Un mondo in guerra. Per il Sipri è iniziato il “ricollocamento” delle armi
di Andrea Camboni

Le spese militari registrano un incremento nelle aree in cui le tensioni sono tradizionalmente forti come il Medio Oriente. Intanto, l’Italia vende alle forze aeree dell’Oman supporto logistico e aerei Eurofighter, frutto del principale programma di collaborazione europeo nel campo della Difesa.

Le tensioni nella regione Asia-Pacifico 

 Gli  investimenti e le spese correnti dei governi di tutto il mondo hanno registrato un calo dello 0,5% nel capitolo forze armate, ministeri della difesa, acquisizioni di armamenti.

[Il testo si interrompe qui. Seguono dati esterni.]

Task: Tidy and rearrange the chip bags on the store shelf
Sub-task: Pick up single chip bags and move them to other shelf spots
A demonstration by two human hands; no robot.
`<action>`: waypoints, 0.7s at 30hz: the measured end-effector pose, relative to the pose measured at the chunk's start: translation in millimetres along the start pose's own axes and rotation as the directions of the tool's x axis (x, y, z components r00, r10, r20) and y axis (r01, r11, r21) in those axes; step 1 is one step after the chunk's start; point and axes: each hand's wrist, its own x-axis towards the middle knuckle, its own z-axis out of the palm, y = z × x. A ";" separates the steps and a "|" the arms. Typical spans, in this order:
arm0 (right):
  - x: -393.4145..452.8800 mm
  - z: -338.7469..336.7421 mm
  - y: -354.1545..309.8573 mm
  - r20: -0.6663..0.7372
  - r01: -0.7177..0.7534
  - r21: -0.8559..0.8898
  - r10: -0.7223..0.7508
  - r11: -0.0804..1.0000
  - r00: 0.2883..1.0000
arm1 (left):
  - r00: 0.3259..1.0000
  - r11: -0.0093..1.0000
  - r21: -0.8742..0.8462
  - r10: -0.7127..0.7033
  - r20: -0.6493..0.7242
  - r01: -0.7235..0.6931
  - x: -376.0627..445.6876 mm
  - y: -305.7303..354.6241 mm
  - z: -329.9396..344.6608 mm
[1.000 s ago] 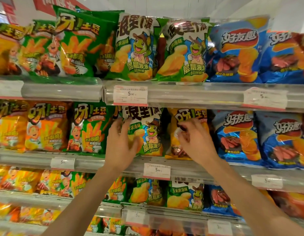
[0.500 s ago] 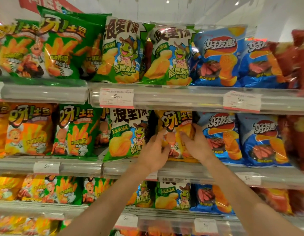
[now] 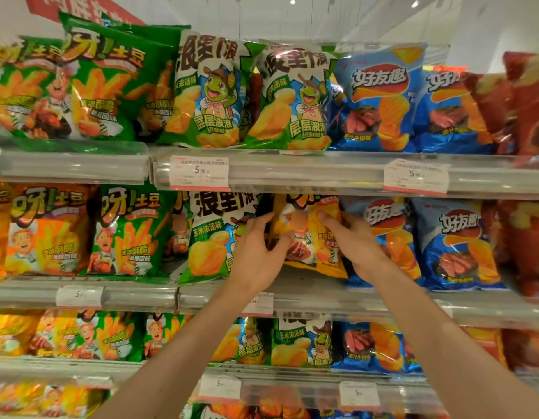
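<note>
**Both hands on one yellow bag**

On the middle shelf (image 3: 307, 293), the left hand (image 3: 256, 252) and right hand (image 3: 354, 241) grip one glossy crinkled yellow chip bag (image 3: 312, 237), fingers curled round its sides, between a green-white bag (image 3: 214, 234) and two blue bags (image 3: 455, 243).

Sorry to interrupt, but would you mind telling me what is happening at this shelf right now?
A person is tidying chip bags on a store shelf. Both hands are on one yellow chip bag on the middle shelf: the left hand grips its left edge and the right hand holds its right side. The bag sits between a green frog-character bag and a blue chip bag, and looks out of place among them.
</note>
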 end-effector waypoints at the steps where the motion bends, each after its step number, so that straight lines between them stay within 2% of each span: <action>1: -1.0 -0.1 0.0 0.023 -0.022 0.039 0.021 0.999 1.000 | 1.000 1.000 0.000 0.008 -0.017 -0.008 -1.3 0.3 -1.4; 8: -21.0 3.8 8.0 0.065 0.008 0.042 -0.011 0.999 0.998 | 0.985 0.969 -0.184 -0.152 0.086 0.166 -16.0 10.0 -14.2; 15: -57.7 15.2 32.0 0.058 -0.089 0.098 0.084 0.991 0.995 | 0.971 0.924 -0.312 -0.174 0.167 0.219 -51.6 1.8 -25.2; 21: -93.0 29.9 30.5 0.022 -0.059 0.091 0.057 0.994 0.998 | 0.955 0.913 -0.323 -0.176 0.240 0.249 -75.0 -9.6 -43.3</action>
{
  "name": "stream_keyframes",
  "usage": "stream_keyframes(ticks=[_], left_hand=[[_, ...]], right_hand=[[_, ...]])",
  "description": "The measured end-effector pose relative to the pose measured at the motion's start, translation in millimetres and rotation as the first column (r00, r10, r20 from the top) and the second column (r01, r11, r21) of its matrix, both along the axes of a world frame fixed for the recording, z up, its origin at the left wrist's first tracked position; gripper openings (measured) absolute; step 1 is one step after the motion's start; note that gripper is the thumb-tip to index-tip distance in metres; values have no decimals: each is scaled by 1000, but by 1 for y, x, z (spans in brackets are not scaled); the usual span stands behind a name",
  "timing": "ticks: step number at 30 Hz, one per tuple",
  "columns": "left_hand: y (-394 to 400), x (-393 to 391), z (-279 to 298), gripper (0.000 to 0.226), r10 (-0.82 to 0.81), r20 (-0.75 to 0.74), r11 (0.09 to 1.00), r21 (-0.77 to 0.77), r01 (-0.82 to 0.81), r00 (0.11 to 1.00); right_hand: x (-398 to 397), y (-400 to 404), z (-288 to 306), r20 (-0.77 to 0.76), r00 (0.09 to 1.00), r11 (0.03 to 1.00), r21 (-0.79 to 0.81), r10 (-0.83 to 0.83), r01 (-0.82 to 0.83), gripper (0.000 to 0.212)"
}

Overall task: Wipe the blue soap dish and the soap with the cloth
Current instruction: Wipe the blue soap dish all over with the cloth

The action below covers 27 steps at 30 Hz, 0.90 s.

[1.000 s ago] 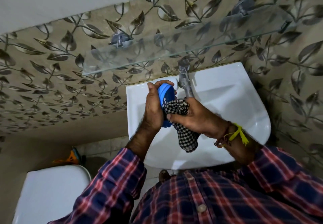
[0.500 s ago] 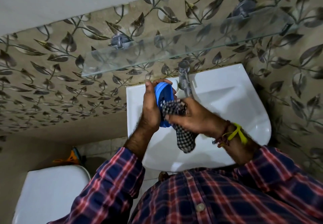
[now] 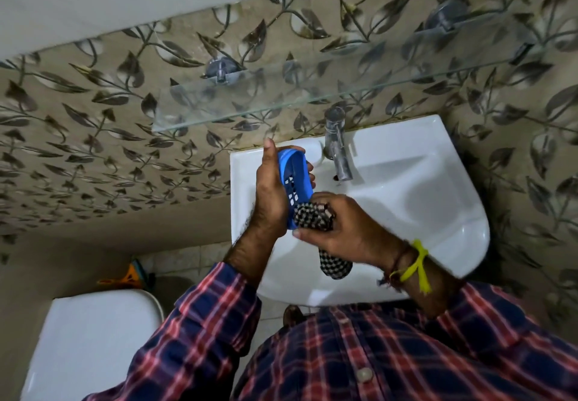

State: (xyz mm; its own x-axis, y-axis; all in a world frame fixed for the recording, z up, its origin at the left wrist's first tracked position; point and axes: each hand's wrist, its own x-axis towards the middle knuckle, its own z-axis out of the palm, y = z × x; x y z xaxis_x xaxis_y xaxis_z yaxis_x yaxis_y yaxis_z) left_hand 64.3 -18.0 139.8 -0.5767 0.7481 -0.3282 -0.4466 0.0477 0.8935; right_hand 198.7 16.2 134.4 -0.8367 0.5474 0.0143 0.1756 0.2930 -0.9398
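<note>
Where leaf tiles [image 3: 93,137] meet, white basin [image 3: 422,212]

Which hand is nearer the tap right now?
Left. The left hand holds the blue soap dish just left of the tap; the right hand is lower, below it.

Place: you are standing in a small home bathroom.
Basin: a white ceramic washbasin [image 3: 406,200] is fixed to the wall directly below you.
Tap: one metal pillar tap [image 3: 336,144] stands at the basin's back edge, spout over the bowl.
Shelf: a clear glass shelf [image 3: 281,94] on chrome brackets [image 3: 220,70] runs along the wall above the basin.
Wall: you face glazed tiles [image 3: 93,125] with a brown leaf-and-vine pattern, plain pale wall above them.
Toilet: a white toilet lid or cistern top [image 3: 93,338] sits to your left, near the basin.
Floor: pale floor tiles [image 3: 187,259] show between the toilet and the basin.
</note>
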Motion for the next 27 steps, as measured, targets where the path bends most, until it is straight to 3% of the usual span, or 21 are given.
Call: stream_keyframes(ticks=[2,4,8,9,10,11,12,13,14,16,21,24,27], left_hand=[[1,-2,3,73,19,0,998,-60,-19,1000],[3,-2,6,81,23,-18,993,-119,-25,1000],[2,-4,8,83,-66,-61,984,-170,55,996],[-5,-5,1,79,-78,-160,988,-144,55,984],[-16,-6,-9,76,-103,-351,993,-87,77,931],[-29,-6,-20,77,-128,-586,990,-33,134,800],[-42,-6,-33,84,-161,-786,972,-23,233,597],[-52,-7,-45,94,-173,-911,944,-45,326,375],[-58,-8,-53,101,-168,-962,917,-72,392,216],[-54,-8,-55,101,-138,-985,898,-81,433,103],[-36,-6,-33,76,14,-996,938,43,343,86],[-40,0,-32,83,31,-979,974,75,213,203],[-42,3,-31,88,41,-950,984,91,150,310]], right_hand=[[-4,-7,-3,-16,998,990,129,-59,61,21],[-5,-8,-4,-60,994,986,135,-92,99,16],[-3,-3,1,-35,979,951,-245,-201,187,6],[-3,-1,3,-40,969,911,-351,-244,215,9],[-2,2,5,-55,960,863,-454,-276,222,11],[0,7,8,-74,953,803,-560,-294,204,10],[2,12,11,-78,953,738,-652,-293,173,10],[5,16,15,-69,960,685,-715,-272,142,13],[7,21,17,-45,970,650,-749,-238,125,16],[8,25,20,-4,984,598,-795,-180,106,17],[-1,23,25,-80,982,530,-848,-171,23,24],[0,14,22,-123,975,520,-854,-185,-10,19],[5,2,15,-131,980,589,-808,-147,-19,26]])
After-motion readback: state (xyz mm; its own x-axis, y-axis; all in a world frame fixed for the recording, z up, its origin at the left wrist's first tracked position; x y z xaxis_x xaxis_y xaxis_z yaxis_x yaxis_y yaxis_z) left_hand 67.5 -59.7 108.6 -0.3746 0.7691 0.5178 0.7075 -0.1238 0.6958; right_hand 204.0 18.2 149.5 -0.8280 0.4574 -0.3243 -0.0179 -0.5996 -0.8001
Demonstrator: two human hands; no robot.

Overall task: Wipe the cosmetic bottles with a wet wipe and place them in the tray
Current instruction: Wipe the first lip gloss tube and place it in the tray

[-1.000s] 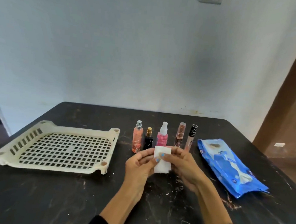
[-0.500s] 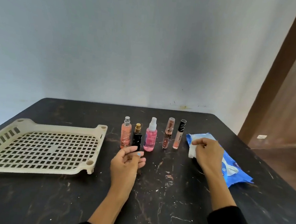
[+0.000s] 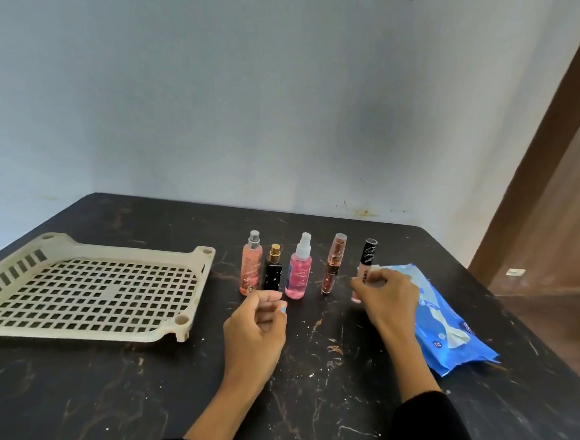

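One head-worn view looks forward and down over the near edge of the desk (image 3: 132,397) toward the far wall (image 3: 222,94), close enough that both forearms enter from the bottom.

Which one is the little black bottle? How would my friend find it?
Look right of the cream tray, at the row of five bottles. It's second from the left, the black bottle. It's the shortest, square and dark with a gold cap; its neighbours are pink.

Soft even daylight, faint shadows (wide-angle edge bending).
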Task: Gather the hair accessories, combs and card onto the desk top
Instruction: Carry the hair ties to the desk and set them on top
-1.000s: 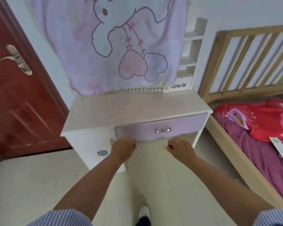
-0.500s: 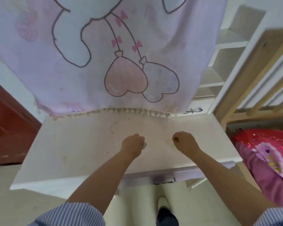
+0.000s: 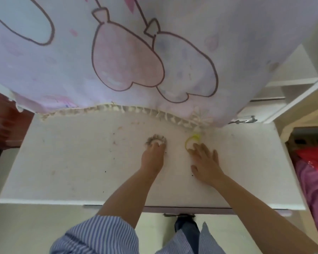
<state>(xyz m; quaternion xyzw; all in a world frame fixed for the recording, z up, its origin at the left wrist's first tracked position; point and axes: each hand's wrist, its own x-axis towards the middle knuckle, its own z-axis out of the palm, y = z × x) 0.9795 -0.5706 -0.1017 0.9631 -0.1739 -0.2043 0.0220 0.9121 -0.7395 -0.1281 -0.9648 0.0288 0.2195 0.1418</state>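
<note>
A grey ruffled hair tie (image 3: 155, 139) lies on the white desk top (image 3: 77, 162), near its back middle. My left hand (image 3: 152, 156) rests flat behind it, fingertips touching its near edge. To the right lies a yellow hair band (image 3: 192, 141), a thin loop. My right hand (image 3: 204, 162) is spread flat on the desk, fingertips on the loop's near side. Neither hand grips anything. No combs or card are in view.
A lilac cartoon cloth (image 3: 136, 61) with a fringed hem hangs over the desk's back edge. White shelves (image 3: 292, 85) and a wooden bed frame (image 3: 301, 105) stand at right, with red and pink bedding (image 3: 314, 162) below. The lilac drawer front (image 3: 182, 210) shows under the desk's near edge.
Both hands moved from the drawer front up onto the desk top. The fists have opened, and the grey hair tie and yellow band now lie on the desk at the fingertips.
</note>
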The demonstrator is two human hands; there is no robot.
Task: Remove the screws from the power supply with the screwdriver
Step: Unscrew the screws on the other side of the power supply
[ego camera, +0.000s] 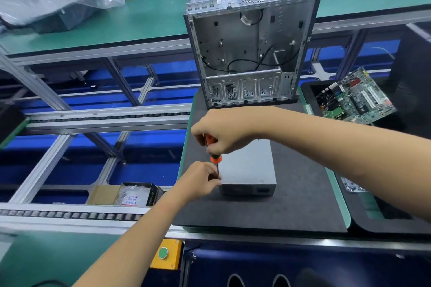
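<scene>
A grey metal power supply (250, 168) lies flat on a dark foam mat (298, 198). My right hand (224, 133) grips the orange-and-black handle of a screwdriver (214, 156), held upright over the box's near left corner. The thin shaft runs down to that corner. My left hand (200, 180) rests against the left side of the power supply, and its fingers pinch the shaft near the tip. The screw under the tip is hidden by my fingers.
An empty computer case (249, 49) stands upright at the mat's far end. A green motherboard (356, 98) lies in a black tray at the right. Conveyor rails (105, 119) run at the left, with a cardboard box (130, 193) below. A yellow button box (165, 254) sits on the near edge.
</scene>
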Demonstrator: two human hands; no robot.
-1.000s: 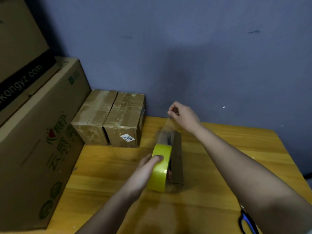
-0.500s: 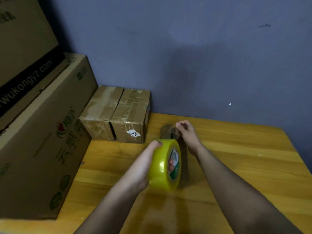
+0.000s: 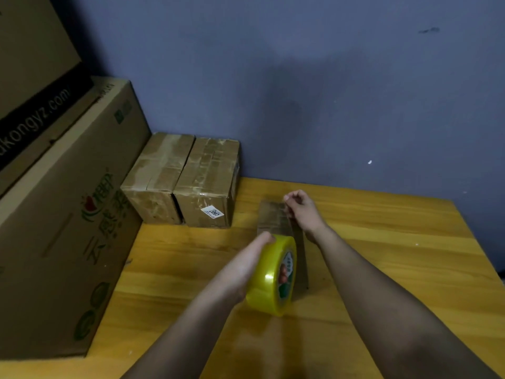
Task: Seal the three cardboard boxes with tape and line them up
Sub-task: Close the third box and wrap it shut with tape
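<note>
Head view shows me two taped boxes (image 3: 181, 181) lined up by the wall, while on the desk (image 3: 382, 242) my left hand (image 3: 240, 269) grips the roll (image 3: 273, 274) and my right hand (image 3: 302, 210) pinches tape over the third box (image 3: 273, 217), apparently still unsealed.

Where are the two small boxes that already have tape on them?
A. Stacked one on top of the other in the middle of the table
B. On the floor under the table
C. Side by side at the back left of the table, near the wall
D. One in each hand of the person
C: the two taped boxes stand side by side at the table's back left, between the wall and the large carton.
</note>
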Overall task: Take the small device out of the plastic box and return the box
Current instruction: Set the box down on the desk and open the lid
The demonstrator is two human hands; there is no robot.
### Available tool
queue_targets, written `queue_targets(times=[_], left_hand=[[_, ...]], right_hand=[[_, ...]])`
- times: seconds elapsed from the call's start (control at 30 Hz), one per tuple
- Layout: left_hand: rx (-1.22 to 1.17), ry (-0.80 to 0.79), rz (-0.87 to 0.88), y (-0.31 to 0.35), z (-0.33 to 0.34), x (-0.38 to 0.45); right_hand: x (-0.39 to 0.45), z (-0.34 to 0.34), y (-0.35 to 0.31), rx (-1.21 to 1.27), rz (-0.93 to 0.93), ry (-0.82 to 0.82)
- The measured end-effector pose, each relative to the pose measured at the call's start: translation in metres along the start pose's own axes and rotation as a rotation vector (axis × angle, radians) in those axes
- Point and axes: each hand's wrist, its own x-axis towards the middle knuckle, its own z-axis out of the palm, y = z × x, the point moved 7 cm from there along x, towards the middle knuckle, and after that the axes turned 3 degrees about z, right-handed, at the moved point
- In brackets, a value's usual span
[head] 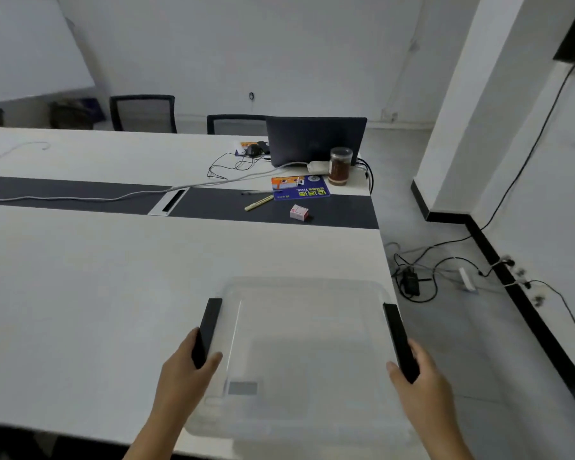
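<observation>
A clear plastic box (pixel 304 330) with a lid sits at the near right corner of the white table (pixel 97 293), partly overhanging its right edge. Black latches run along its left (pixel 210 323) and right (pixel 399 340) sides. My left hand (pixel 183 380) grips the left latch, thumb on the lid. My right hand (pixel 425 390) grips the right latch. A small grey rectangle (pixel 242 388) shows through the lid near the front left. Whether that is the small device I cannot tell.
Across the table's dark centre strip (pixel 80 194) lie a yellow pen (pixel 259 203), a small pink box (pixel 299 212) and a blue booklet (pixel 300 191). Behind stand a laptop (pixel 316 141), a brown jar (pixel 340 166) and cables. More cables lie on the floor (pixel 415 277) at the right.
</observation>
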Motion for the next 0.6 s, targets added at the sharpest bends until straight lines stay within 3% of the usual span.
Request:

Tuttavia, il dato, emerso dalle analisi del Sipri, l’Istituto svedese che monitora l’andamento dei bilanci pubblici in relazione alle spese militari, non deve essere interpretato nel senso di un reale decremento.

Il report annuale rileva infatti una sensibile diminuzione dei fondi destinati all’acquisto delle armi da parte di molti paesi occidentali, ma contestualmente un incremento significativo da parte di Russia e Cina nei capitoli di spesa per gli armamenti.

Si tratta di un vasto ricollocamento delle spese militari che si muove dai paesi del blocco occidentale più sviluppati a quelli delle regioni emergenti, dove acquisto, supporto logistico e tecnologia sono destinati ad aumentare nei prossimi anni.

Anche in virtù dell’intensa cooperazione tra Mosca e Pechino in materia di sviluppo delle tecnologie militari, che ha già portato alla firma di una trentina di accordi bilaterali.

Per la potenza cinese, l’incremento della spesa militare, che solamente nel 2012 è aumentata dell’11,2%, superando i 100 miliardi di dollari, risponde alle “numerose e complicate minacce e sfide alla sicurezza” che gli Stati Uniti hanno fatto emergere con forza nella regione Asia-Pacifico dove – si legge ancora nel libro bianco sulle forze armate diffuso il 16 aprile scorso dalla Difesa di Pechino – “alcuni paesi stanno rafforzando le alleanze militari”, anche attraverso “iniziative volte a evidenziare un’agenda militare e a rafforzare il dispiegamento militare” nell’area.

Non a caso – il rapporto del Sipri – evidenzia su base regionale un aumento delle spese militari di Asia e Oceania pari al 3,3% nel corso del 2012, con incrementi significativi riscontrati soprattutto in Vietnam, Indonesia, India e Corea del Nord, quest’ultima passata dagli 89,8 miliardi di won del 2011 ai 98,8 del 2012.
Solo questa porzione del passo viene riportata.